## What you need to do
Should the listing contain images, exclude them; give the rest again exactly.
====== Data segment
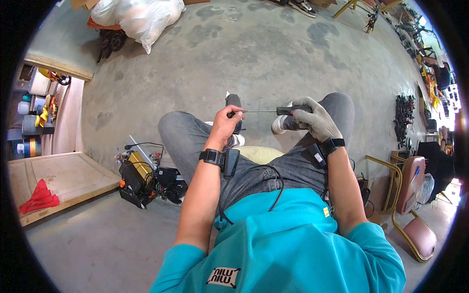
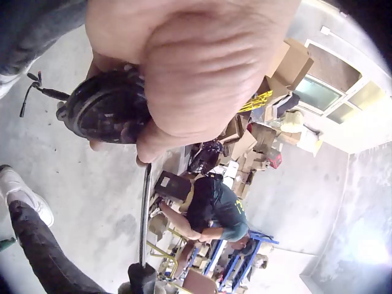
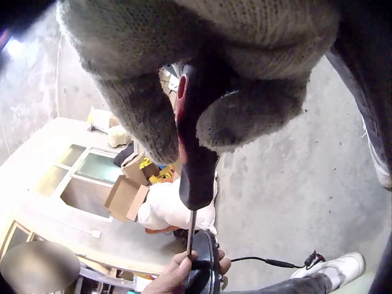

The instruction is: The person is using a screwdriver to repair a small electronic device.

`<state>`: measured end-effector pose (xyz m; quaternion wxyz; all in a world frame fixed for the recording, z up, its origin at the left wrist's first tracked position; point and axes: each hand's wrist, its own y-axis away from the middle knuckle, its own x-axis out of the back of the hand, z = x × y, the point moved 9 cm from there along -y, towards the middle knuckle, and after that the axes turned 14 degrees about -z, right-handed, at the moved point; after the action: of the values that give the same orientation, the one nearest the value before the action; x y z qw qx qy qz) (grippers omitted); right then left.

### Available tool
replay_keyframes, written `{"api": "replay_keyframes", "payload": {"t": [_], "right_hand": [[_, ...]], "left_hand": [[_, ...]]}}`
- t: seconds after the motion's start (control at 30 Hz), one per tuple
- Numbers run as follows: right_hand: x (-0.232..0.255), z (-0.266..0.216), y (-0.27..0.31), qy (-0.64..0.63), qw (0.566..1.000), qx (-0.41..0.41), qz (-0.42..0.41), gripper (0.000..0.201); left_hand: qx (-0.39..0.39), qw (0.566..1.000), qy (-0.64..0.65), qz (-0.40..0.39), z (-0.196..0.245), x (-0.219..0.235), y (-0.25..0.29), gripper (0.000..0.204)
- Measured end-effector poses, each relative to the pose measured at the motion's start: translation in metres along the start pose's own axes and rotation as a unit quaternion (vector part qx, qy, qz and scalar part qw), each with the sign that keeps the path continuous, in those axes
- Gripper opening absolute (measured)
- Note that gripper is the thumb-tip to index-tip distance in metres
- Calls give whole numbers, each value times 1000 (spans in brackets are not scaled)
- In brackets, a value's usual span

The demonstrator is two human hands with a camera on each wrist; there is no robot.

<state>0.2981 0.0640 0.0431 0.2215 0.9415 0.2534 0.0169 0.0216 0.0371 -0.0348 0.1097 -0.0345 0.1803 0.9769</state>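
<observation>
My bare left hand (image 1: 225, 128) holds a black rounded device (image 1: 234, 101), which has a dark, ridged face in the left wrist view. A thin cable (image 3: 263, 262) with a plug trails from it. In my right hand (image 1: 318, 122), which wears a grey knit glove, I grip a screwdriver (image 3: 197, 177) by its black and red handle. Its metal shaft (image 1: 261, 111) reaches across to the device. The left thumb and fingertips sit right at the shaft's tip, hiding where it meets the device.
Left of my legs, a pile of electronic parts and cables (image 1: 149, 178) lies on the concrete floor beside a wooden panel (image 1: 83, 171) with a red cloth (image 1: 40, 198). Chairs (image 1: 413, 188) stand at the right. White bags (image 1: 141, 19) lie ahead; another person (image 2: 214, 208) sits farther off.
</observation>
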Motion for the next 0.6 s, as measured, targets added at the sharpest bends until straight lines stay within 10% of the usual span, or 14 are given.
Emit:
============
## Task solution
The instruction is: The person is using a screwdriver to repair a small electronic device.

`<state>`: measured end-effector pose (xyz m; quaternion wxyz; all in a world frame fixed for the recording, z up, its origin at the left wrist's first tracked position; point and axes: each hand's wrist, its own y-axis away from the middle knuckle, its own x-axis out of the back of the hand, z = x × y, the point moved 9 cm from there along -y, towards the middle knuckle, and after that the axes turned 14 degrees about -z, right-handed, at the moved point; after the action: of the values that give the same orientation, the one nearest the value before the action; x y z qw qx qy qz) (grippers omitted); right then left.

### Available tool
replay_keyframes, written `{"api": "replay_keyframes", "payload": {"t": [_], "right_hand": [[_, ...]], "left_hand": [[_, ...]]}}`
- t: seconds after the motion's start (control at 30 Hz), one per tuple
- Numbers run as follows: right_hand: x (-0.232..0.255), z (-0.266..0.216), y (-0.27..0.31), qy (-0.64..0.63), qw (0.566..1.000), qx (-0.41..0.41), qz (-0.42..0.41), gripper (0.000..0.201); left_hand: qx (-0.39..0.39), qw (0.566..1.000), qy (-0.64..0.65), qz (-0.40..0.39), z (-0.196..0.245), x (-0.219..0.235), y (-0.25..0.29), gripper (0.000..0.204)
- Measured end-effector poses, each relative to the pose measured at the motion's start: translation in metres along the start pose's own axes and rotation as a unit quaternion (vector part qx, qy, qz and scalar part qw), each with the sign that keeps the path continuous, in those axes
- Gripper opening absolute (measured)
- Note that gripper is the thumb-tip to index-tip distance in metres
- Calls give whole numbers, each value times 1000 (spans in brackets are not scaled)
- In brackets, a value's usual span

The demonstrator is two human hands with a camera on each wrist; there is no robot.

<state>0.2981 0.0640 0.0431 0.2215 0.9415 0.2534 0.0169 0.0216 0.0371 -0.0348 0.1097 -0.0345 0.1803 0.9769</state>
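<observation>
My bare left hand (image 1: 225, 128) holds a black rounded device (image 1: 234, 101), which has a dark, ridged face in the left wrist view. A thin cable (image 3: 263, 262) with a plug trails from it. In my right hand (image 1: 318, 122), which wears a grey knit glove, I grip a screwdriver (image 3: 197, 177) by its black and red handle. Its metal shaft (image 1: 261, 111) reaches across to the device. The left thumb and fingertips sit right at the shaft's tip, hiding where it meets the device.
Left of my legs, a pile of electronic parts and cables (image 1: 149, 178) lies on the concrete floor beside a wooden panel (image 1: 83, 171) with a red cloth (image 1: 40, 198). Chairs (image 1: 413, 188) stand at the right. White bags (image 1: 141, 19) lie ahead; another person (image 2: 214, 208) sits farther off.
</observation>
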Motion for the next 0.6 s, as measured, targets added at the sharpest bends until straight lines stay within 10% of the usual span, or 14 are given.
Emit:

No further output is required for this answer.